Aim of the exercise:
Provide only the number of lines in the listing that contain the word "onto".

Source material:
::::::

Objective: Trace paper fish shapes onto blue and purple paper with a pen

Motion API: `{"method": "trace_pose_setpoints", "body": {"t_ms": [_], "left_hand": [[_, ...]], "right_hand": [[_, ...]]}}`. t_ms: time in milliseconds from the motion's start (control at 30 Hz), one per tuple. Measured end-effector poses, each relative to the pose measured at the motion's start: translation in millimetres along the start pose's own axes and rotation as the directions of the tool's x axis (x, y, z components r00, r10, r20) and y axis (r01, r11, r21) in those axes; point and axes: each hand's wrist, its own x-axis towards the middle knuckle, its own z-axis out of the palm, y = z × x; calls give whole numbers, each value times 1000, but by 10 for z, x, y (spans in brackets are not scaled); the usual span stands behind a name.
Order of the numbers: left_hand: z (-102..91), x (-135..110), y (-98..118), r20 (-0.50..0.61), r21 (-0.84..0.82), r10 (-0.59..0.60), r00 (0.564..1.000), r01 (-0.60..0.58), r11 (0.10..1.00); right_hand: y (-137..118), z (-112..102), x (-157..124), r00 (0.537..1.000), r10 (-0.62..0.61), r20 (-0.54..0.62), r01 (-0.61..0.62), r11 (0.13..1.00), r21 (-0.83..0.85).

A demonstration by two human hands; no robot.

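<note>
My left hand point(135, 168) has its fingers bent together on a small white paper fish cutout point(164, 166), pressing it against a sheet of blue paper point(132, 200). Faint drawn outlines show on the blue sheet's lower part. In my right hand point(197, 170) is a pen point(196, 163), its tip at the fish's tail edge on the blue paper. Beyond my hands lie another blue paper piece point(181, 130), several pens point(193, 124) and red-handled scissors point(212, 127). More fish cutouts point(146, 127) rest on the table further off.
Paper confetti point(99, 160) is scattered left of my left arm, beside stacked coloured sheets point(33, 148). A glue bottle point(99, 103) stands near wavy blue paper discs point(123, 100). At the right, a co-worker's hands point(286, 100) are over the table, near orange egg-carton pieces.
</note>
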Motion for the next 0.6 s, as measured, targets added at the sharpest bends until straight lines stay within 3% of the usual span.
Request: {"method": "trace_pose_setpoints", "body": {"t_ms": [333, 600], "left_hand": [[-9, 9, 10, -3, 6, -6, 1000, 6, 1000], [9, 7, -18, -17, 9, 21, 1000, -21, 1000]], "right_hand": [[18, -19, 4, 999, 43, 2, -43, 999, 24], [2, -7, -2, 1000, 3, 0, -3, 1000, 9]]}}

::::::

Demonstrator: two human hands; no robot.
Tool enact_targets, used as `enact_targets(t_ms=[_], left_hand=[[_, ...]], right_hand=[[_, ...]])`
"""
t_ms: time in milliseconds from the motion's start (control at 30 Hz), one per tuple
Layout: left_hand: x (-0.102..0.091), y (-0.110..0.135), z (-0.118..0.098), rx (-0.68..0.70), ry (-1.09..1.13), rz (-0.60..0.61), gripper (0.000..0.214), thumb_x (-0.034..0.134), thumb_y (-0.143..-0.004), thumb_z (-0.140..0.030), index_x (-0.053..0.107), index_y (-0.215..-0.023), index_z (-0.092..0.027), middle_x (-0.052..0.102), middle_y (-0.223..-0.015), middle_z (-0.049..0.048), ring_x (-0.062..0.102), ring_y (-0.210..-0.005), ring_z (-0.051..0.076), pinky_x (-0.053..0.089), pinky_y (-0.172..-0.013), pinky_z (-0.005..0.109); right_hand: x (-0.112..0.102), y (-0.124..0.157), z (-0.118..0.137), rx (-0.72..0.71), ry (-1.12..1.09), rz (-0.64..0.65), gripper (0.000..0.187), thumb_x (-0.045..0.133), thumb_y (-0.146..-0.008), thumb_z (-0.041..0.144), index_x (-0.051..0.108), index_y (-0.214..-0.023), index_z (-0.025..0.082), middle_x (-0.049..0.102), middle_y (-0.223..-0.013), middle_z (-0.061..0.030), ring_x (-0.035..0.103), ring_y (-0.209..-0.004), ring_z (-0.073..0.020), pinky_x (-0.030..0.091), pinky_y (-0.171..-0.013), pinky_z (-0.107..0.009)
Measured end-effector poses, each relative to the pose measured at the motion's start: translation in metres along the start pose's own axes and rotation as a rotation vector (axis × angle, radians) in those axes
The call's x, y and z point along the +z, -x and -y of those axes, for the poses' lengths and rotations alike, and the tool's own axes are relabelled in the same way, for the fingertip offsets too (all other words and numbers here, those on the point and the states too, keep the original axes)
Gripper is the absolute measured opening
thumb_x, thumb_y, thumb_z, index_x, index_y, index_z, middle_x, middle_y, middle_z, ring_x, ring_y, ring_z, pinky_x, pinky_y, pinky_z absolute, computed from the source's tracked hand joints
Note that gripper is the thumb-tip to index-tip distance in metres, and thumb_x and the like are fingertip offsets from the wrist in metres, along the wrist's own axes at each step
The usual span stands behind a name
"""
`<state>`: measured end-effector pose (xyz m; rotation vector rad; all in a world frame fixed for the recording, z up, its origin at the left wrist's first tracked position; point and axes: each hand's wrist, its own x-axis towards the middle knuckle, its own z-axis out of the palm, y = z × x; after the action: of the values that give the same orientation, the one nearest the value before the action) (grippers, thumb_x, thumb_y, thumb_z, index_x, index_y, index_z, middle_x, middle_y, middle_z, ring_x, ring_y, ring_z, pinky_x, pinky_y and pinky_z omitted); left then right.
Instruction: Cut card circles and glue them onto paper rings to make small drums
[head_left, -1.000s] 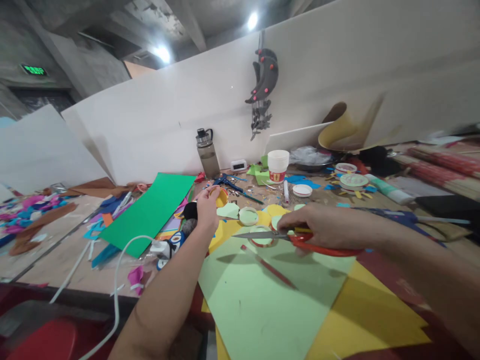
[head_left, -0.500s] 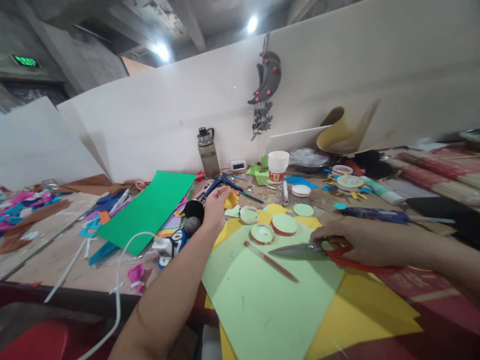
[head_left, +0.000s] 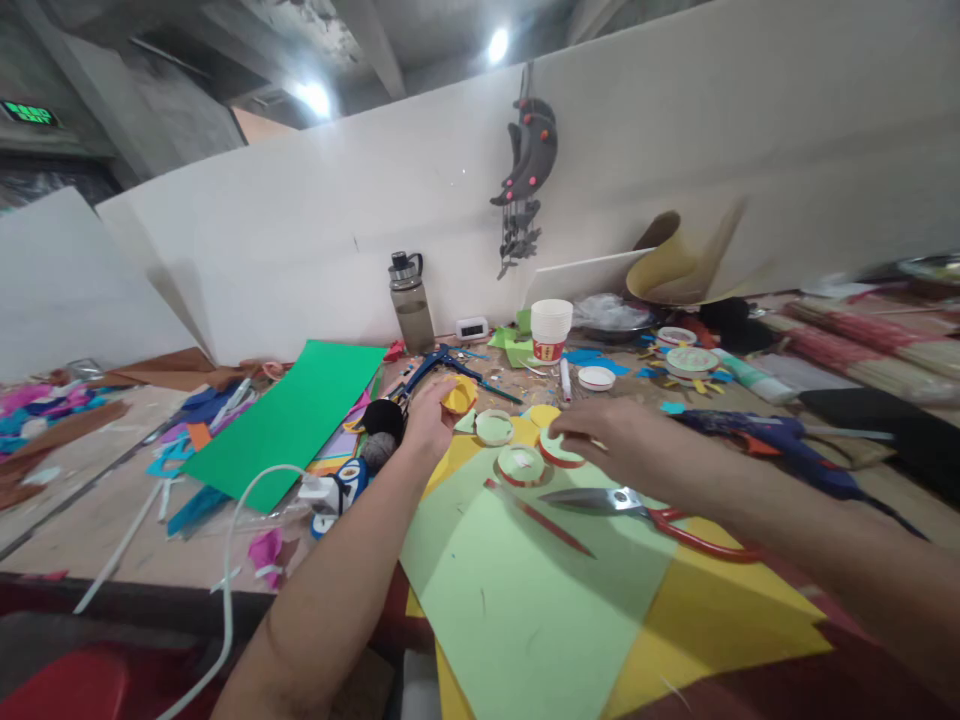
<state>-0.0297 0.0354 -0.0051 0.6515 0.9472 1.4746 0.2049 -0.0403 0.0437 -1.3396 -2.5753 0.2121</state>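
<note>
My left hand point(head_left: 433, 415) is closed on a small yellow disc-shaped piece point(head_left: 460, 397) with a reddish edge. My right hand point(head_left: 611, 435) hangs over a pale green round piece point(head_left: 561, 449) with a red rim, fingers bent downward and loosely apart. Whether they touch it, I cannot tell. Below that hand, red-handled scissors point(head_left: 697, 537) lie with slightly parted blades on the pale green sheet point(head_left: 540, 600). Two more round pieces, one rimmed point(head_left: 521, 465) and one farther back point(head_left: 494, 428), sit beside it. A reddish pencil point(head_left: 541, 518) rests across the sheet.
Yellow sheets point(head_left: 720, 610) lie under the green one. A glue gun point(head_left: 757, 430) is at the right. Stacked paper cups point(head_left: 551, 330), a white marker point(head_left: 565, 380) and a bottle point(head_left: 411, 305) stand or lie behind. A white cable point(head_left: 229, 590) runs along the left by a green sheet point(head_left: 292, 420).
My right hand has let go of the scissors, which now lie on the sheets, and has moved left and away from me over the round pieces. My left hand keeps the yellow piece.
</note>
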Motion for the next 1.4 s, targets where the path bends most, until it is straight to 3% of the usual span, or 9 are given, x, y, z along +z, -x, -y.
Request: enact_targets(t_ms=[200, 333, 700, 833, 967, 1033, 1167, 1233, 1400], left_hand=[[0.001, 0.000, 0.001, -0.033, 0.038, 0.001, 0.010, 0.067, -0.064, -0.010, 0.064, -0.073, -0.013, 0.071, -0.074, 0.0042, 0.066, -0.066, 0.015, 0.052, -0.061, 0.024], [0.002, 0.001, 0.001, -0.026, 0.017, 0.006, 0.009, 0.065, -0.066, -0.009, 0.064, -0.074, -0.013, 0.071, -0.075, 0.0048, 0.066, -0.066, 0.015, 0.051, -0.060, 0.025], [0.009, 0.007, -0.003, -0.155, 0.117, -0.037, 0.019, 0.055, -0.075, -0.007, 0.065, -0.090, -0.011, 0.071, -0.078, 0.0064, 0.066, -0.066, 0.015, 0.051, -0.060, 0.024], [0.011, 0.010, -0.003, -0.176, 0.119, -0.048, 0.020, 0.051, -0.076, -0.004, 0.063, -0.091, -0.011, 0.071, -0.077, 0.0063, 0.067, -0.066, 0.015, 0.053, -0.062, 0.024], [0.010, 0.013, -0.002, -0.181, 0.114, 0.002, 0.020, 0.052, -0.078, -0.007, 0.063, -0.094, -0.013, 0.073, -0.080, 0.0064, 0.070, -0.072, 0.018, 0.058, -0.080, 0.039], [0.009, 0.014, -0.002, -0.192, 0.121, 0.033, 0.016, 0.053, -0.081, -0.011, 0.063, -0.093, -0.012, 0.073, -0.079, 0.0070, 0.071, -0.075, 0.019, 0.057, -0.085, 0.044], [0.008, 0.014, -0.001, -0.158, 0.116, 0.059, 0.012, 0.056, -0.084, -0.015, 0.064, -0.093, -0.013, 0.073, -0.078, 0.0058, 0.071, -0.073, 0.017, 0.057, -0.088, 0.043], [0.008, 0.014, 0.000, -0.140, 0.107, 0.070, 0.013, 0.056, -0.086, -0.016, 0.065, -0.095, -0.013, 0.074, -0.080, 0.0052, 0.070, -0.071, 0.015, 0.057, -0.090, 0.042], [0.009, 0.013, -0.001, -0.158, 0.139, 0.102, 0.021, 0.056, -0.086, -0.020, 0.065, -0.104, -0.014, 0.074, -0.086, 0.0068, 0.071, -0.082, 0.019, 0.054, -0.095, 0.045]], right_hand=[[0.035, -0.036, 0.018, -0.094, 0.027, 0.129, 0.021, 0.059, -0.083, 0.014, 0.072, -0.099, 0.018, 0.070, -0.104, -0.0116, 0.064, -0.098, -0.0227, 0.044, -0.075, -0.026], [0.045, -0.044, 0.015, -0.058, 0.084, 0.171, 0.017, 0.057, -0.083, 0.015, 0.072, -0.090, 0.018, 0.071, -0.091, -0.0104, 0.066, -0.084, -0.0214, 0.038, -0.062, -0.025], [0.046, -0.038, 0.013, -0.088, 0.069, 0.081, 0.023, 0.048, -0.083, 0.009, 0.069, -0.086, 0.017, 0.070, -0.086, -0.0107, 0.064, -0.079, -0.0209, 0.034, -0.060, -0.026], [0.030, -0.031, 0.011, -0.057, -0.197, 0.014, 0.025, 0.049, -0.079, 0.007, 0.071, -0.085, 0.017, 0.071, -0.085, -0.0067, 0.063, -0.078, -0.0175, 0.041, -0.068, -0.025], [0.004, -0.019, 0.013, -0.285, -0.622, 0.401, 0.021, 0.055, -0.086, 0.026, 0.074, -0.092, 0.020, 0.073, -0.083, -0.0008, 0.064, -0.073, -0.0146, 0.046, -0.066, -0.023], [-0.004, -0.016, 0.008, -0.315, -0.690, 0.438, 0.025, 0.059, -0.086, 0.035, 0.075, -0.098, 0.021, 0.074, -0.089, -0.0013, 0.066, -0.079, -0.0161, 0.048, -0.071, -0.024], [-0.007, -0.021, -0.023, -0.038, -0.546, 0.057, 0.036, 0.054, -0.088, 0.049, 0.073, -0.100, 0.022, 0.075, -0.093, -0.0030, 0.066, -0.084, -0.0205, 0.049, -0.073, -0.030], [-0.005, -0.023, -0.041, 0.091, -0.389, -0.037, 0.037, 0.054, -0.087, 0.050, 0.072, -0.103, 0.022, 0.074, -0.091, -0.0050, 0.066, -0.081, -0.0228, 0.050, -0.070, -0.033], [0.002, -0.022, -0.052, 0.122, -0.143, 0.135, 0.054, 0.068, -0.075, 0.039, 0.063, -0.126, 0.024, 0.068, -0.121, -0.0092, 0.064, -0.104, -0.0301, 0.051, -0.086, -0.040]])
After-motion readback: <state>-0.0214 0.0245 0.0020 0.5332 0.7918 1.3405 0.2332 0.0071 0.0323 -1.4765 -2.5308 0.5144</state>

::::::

Expected output:
2